ASSIGNED TASK
Extract all lines from the data beneath that include the word "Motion".

EXERCISE DATA
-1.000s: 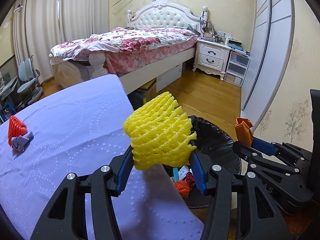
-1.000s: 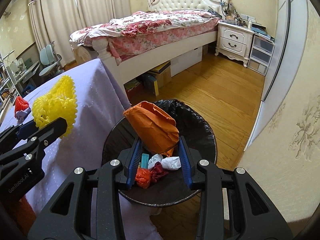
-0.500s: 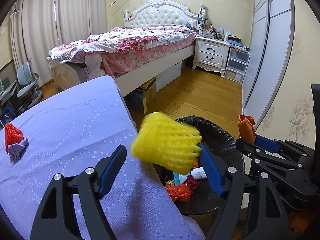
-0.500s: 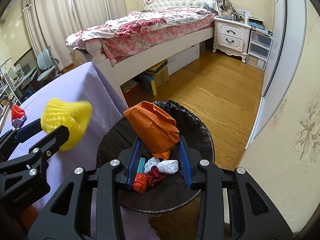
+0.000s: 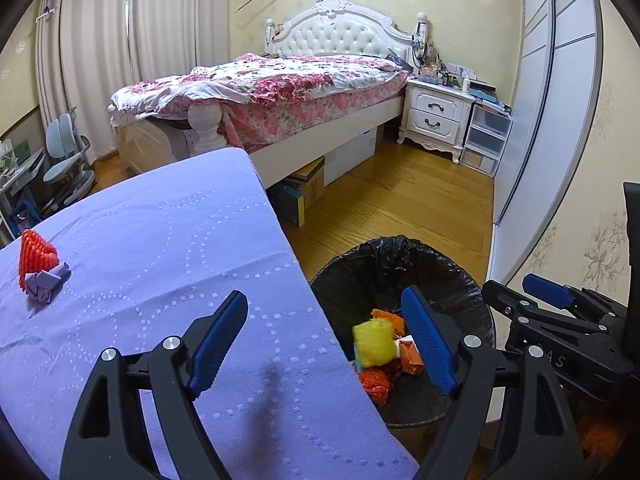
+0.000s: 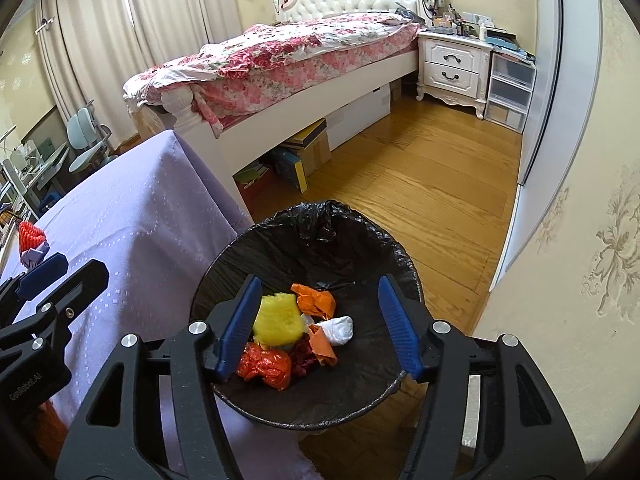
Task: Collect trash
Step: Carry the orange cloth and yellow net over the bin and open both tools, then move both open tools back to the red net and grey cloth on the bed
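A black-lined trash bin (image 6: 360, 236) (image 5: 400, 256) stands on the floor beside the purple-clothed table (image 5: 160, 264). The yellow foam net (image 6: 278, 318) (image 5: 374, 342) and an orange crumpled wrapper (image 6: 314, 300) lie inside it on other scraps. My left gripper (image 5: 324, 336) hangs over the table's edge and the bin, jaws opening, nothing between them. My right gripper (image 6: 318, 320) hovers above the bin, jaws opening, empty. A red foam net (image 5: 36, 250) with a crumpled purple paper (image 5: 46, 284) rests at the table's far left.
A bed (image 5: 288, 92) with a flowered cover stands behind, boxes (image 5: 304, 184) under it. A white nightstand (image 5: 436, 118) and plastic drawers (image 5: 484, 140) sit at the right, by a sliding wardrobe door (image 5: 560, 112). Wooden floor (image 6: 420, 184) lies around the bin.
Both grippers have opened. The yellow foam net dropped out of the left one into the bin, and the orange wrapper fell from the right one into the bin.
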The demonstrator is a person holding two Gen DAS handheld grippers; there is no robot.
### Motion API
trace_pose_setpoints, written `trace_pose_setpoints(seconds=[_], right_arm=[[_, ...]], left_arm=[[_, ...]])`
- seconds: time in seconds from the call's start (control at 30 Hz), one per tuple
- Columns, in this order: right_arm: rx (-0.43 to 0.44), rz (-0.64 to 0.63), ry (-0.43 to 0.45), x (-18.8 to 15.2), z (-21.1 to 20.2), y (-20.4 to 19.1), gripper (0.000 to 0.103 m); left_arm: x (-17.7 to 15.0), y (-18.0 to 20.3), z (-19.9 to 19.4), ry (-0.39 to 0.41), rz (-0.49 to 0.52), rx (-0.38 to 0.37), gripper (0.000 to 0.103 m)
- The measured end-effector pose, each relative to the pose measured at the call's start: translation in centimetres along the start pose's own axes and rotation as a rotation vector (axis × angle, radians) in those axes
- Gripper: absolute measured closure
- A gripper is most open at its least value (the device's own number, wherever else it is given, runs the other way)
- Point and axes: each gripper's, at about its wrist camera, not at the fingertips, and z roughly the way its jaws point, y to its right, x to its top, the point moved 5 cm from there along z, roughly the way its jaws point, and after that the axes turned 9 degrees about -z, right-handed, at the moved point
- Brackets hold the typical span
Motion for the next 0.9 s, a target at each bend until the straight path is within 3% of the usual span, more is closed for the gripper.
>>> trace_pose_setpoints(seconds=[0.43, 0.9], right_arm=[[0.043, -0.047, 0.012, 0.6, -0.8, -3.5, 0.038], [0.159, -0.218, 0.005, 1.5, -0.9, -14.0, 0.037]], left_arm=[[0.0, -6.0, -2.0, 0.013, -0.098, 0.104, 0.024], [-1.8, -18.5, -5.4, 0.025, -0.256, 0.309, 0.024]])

SOLUTION TO THIS TASK
### Motion API
Motion for the next 0.9 s, a target at each bend until the straight path is within 3% of the usual span, more is closed for the gripper.

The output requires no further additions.